──────── Dataset records

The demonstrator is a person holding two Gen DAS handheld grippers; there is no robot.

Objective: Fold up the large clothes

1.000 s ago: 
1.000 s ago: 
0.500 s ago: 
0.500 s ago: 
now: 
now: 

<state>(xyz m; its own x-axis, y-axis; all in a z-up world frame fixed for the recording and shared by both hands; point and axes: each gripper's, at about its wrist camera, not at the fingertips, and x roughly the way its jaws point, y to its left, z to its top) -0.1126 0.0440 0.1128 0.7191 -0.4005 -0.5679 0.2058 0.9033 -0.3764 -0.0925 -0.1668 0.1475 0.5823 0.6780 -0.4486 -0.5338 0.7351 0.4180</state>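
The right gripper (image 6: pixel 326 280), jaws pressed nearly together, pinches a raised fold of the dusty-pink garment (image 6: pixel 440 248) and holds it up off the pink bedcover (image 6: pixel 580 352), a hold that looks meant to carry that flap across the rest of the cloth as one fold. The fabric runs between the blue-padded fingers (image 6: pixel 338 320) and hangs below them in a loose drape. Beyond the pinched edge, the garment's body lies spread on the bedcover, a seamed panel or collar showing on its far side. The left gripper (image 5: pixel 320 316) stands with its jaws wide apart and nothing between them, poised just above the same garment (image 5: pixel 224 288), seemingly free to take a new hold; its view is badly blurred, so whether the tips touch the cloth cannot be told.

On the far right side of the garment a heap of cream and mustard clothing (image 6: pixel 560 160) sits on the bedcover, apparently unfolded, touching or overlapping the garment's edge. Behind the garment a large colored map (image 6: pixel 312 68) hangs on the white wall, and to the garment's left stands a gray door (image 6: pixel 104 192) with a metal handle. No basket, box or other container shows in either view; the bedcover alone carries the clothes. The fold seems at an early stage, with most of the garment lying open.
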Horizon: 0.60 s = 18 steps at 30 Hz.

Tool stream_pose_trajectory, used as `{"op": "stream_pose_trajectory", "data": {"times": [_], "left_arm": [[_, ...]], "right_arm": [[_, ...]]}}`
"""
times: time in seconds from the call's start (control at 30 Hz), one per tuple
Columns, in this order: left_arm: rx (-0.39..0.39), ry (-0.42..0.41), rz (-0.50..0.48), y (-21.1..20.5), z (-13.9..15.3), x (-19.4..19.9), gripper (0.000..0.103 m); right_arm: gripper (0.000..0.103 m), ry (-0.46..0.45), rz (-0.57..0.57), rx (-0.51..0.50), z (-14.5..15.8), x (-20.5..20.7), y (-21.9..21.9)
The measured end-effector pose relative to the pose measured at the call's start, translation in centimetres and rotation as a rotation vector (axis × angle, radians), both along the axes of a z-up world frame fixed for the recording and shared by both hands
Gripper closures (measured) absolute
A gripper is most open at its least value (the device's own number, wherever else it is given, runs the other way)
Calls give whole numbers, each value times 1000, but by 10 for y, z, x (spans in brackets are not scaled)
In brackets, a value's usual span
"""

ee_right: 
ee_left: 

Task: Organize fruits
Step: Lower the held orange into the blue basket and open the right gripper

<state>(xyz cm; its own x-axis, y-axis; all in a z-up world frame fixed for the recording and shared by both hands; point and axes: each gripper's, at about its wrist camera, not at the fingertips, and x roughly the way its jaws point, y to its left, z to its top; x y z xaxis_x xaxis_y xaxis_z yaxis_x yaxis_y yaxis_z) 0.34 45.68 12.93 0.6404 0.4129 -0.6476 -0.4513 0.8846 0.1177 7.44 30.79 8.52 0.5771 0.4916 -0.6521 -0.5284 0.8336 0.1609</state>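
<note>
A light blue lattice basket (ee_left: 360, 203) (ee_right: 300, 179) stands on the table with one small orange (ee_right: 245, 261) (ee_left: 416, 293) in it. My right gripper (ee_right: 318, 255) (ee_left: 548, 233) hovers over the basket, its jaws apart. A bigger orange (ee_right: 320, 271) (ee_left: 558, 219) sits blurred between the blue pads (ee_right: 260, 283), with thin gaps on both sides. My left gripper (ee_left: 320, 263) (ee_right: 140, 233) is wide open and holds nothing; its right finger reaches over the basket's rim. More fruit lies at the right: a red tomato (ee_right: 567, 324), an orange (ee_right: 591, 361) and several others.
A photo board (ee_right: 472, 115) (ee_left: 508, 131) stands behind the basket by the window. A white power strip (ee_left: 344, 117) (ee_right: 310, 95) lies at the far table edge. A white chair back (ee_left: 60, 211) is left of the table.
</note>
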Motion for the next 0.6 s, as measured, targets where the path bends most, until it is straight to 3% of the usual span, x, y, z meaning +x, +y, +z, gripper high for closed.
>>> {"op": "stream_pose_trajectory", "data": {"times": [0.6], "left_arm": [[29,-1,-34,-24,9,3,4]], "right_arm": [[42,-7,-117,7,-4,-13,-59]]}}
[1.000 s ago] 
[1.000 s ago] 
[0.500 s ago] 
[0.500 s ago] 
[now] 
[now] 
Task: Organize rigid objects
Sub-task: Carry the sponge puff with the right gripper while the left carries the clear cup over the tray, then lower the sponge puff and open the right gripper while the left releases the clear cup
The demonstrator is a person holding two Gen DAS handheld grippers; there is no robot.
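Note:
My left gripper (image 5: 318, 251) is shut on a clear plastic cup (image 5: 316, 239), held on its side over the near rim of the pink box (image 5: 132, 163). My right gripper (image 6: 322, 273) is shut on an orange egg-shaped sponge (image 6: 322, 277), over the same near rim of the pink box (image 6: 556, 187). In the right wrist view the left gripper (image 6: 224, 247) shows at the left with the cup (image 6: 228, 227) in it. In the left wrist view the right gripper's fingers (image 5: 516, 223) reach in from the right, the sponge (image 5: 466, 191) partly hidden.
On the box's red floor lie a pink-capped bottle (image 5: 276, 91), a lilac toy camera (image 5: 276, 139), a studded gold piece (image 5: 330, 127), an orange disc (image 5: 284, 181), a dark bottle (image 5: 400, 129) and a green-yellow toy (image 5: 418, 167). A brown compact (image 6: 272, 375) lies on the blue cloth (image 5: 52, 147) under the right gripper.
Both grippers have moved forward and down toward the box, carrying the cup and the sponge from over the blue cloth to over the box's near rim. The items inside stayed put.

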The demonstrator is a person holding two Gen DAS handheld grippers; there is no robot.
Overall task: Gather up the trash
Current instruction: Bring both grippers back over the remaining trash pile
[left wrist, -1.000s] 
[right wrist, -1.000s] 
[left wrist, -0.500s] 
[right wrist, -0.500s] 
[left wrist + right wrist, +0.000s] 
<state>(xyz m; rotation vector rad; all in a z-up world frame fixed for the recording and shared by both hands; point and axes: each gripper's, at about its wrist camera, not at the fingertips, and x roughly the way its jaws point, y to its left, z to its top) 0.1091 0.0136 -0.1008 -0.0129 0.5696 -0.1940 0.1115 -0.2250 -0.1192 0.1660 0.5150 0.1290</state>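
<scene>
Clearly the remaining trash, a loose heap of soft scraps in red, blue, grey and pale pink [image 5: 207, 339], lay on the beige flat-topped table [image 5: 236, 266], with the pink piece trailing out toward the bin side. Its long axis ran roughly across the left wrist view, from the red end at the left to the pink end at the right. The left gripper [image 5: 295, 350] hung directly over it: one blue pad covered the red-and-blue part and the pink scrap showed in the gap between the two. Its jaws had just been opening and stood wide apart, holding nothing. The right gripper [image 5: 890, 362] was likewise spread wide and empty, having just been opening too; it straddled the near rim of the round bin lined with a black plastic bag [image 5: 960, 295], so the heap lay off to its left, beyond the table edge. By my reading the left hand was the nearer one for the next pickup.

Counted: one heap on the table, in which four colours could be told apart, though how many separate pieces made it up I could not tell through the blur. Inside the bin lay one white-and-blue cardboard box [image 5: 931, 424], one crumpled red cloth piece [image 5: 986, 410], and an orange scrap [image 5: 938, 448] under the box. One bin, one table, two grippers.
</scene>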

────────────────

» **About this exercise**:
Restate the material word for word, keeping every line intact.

» **Output for this task**:
The demonstrator is a person holding two Gen DAS handheld grippers; there is no robot.

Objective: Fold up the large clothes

1.000 s ago: 
1.000 s ago: 
0.500 s ago: 
0.500 s ago: 
now: 
now: 

<state>(xyz m; its own x-axis, y-axis; all in a z-up world frame fixed for the recording and shared by both hands; point and axes: each gripper's, at about its wrist camera, not at the fingertips, and x roughly the way its jaws point, y to its left, z to its top) -0.1126 0.0440 0.1128 0.7191 -0.4005 -0.5679 0.2058 0.9033 -0.3764 -0.0925 -0.1668 0.1475 0.5823 0.6780 -0.4486 -0.5338 0.7351 0.4180</state>
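The right gripper (image 6: pixel 326 280), jaws pressed nearly together, pinches a raised fold of the dusty-pink garment (image 6: pixel 440 248) and holds it up off the pink bedcover (image 6: pixel 580 352), a hold that looks meant to carry that flap across the rest of the cloth as one fold. The fabric runs between the blue-padded fingers (image 6: pixel 338 320) and hangs below them in a loose drape. Beyond the pinched edge, the garment's body lies spread on the bedcover, a seamed panel or collar showing on its far side. The left gripper (image 5: pixel 320 316) stands with its jaws wide apart and nothing between them, poised just above the same garment (image 5: pixel 224 288), seemingly free to take a new hold; its view is badly blurred, so whether the tips touch the cloth cannot be told.

On the far right side of the garment a heap of cream and mustard clothing (image 6: pixel 560 160) sits on the bedcover, apparently unfolded, touching or overlapping the garment's edge. Behind the garment a large colored map (image 6: pixel 312 68) hangs on the white wall, and to the garment's left stands a gray door (image 6: pixel 104 192) with a metal handle. No basket, box or other container shows in either view; the bedcover alone carries the clothes. The fold seems at an early stage, with most of the garment lying open.
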Horizon: 0.60 s = 18 steps at 30 Hz.

Tool stream_pose_trajectory, used as `{"op": "stream_pose_trajectory", "data": {"times": [_], "left_arm": [[_, ...]], "right_arm": [[_, ...]]}}`
"""
times: time in seconds from the call's start (control at 30 Hz), one per tuple
Columns, in this order: left_arm: rx (-0.39..0.39), ry (-0.42..0.41), rz (-0.50..0.48), y (-21.1..20.5), z (-13.9..15.3), x (-19.4..19.9), gripper (0.000..0.103 m); right_arm: gripper (0.000..0.103 m), ry (-0.46..0.45), rz (-0.57..0.57), rx (-0.51..0.50), z (-14.5..15.8), x (-20.5..20.7), y (-21.9..21.9)
The measured end-effector pose relative to the pose measured at the call's start, translation in centimetres and rotation as a rotation vector (axis × angle, radians), both along the axes of a z-up world frame fixed for the recording and shared by both hands
Gripper closures (measured) absolute
A gripper is most open at its least value (the device's own number, wherever else it is given, runs the other way)
Calls give whole numbers, each value times 1000, but by 10 for y, z, x (spans in brackets are not scaled)
In brackets, a value's usual span
"""

ee_right: 
ee_left: 

Task: Organize fruits
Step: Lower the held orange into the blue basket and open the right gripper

<state>(xyz cm; its own x-axis, y-axis; all in a z-up world frame fixed for the recording and shared by both hands; point and axes: each gripper's, at about its wrist camera, not at the fingertips, and x roughly the way its jaws point, y to its left, z to its top; x y z xaxis_x xaxis_y xaxis_z yaxis_x yaxis_y yaxis_z) 0.34 45.68 12.93 0.6404 0.4129 -0.6476 -0.4513 0.8846 0.1177 7.44 30.79 8.52 0.5771 0.4916 -0.6521 -0.5284 0.8336 0.1609</state>
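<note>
A light blue lattice basket (ee_left: 360, 203) (ee_right: 300, 179) stands on the table with one small orange (ee_right: 245, 261) (ee_left: 416, 293) in it. My right gripper (ee_right: 318, 255) (ee_left: 548, 233) hovers over the basket, its jaws apart. A bigger orange (ee_right: 320, 271) (ee_left: 558, 219) sits blurred between the blue pads (ee_right: 260, 283), with thin gaps on both sides. My left gripper (ee_left: 320, 263) (ee_right: 140, 233) is wide open and holds nothing; its right finger reaches over the basket's rim. More fruit lies at the right: a red tomato (ee_right: 567, 324), an orange (ee_right: 591, 361) and several others.
A photo board (ee_right: 472, 115) (ee_left: 508, 131) stands behind the basket by the window. A white power strip (ee_left: 344, 117) (ee_right: 310, 95) lies at the far table edge. A white chair back (ee_left: 60, 211) is left of the table.
</note>
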Motion for the next 0.6 s, as measured, targets where the path bends most, until it is straight to 3% of the usual span, x, y, z meaning +x, +y, +z, gripper high for closed.
>>> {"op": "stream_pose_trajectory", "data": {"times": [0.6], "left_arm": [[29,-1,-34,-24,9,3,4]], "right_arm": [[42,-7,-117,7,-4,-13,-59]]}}
[1.000 s ago] 
[1.000 s ago] 
[0.500 s ago] 
[0.500 s ago] 
[now] 
[now] 
Task: Organize rigid objects
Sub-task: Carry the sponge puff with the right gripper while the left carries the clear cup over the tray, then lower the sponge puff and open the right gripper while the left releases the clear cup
The demonstrator is a person holding two Gen DAS handheld grippers; there is no robot.
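Note:
My left gripper (image 5: 318, 251) is shut on a clear plastic cup (image 5: 316, 239), held on its side over the near rim of the pink box (image 5: 132, 163). My right gripper (image 6: 322, 273) is shut on an orange egg-shaped sponge (image 6: 322, 277), over the same near rim of the pink box (image 6: 556, 187). In the right wrist view the left gripper (image 6: 224, 247) shows at the left with the cup (image 6: 228, 227) in it. In the left wrist view the right gripper's fingers (image 5: 516, 223) reach in from the right, the sponge (image 5: 466, 191) partly hidden.
On the box's red floor lie a pink-capped bottle (image 5: 276, 91), a lilac toy camera (image 5: 276, 139), a studded gold piece (image 5: 330, 127), an orange disc (image 5: 284, 181), a dark bottle (image 5: 400, 129) and a green-yellow toy (image 5: 418, 167). A brown compact (image 6: 272, 375) lies on the blue cloth (image 5: 52, 147) under the right gripper.
Both grippers have moved forward and down toward the box, carrying the cup and the sponge from over the blue cloth to over the box's near rim. The items inside stayed put.
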
The demonstrator is a person holding two Gen DAS handheld grippers; there is no robot.
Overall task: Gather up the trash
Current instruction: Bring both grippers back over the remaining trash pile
[left wrist, -1.000s] 
[right wrist, -1.000s] 
[left wrist, -0.500s] 
[right wrist, -0.500s] 
[left wrist + right wrist, +0.000s] 
<state>(xyz m; rotation vector rad; all in a z-up world frame fixed for the recording and shared by both hands; point and axes: each gripper's, at about its wrist camera, not at the fingertips, and x roughly the way its jaws point, y to its left, z to its top) 0.1091 0.0136 -0.1008 -0.0129 0.5696 -0.1940 0.1115 -0.2250 -0.1192 0.1660 0.5150 0.1290</state>
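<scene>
Clearly the remaining trash, a loose heap of soft scraps in red, blue, grey and pale pink [image 5: 207, 339], lay on the beige flat-topped table [image 5: 236, 266], with the pink piece trailing out toward the bin side. Its long axis ran roughly across the left wrist view, from the red end at the left to the pink end at the right. The left gripper [image 5: 295, 350] hung directly over it: one blue pad covered the red-and-blue part and the pink scrap showed in the gap between the two. Its jaws had just been opening and stood wide apart, holding nothing. The right gripper [image 5: 890, 362] was likewise spread wide and empty, having just been opening too; it straddled the near rim of the round bin lined with a black plastic bag [image 5: 960, 295], so the heap lay off to its left, beyond the table edge. By my reading the left hand was the nearer one for the next pickup.

Counted: one heap on the table, in which four colours could be told apart, though how many separate pieces made it up I could not tell through the blur. Inside the bin lay one white-and-blue cardboard box [image 5: 931, 424], one crumpled red cloth piece [image 5: 986, 410], and an orange scrap [image 5: 938, 448] under the box. One bin, one table, two grippers.
</scene>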

There is nothing more to this answer.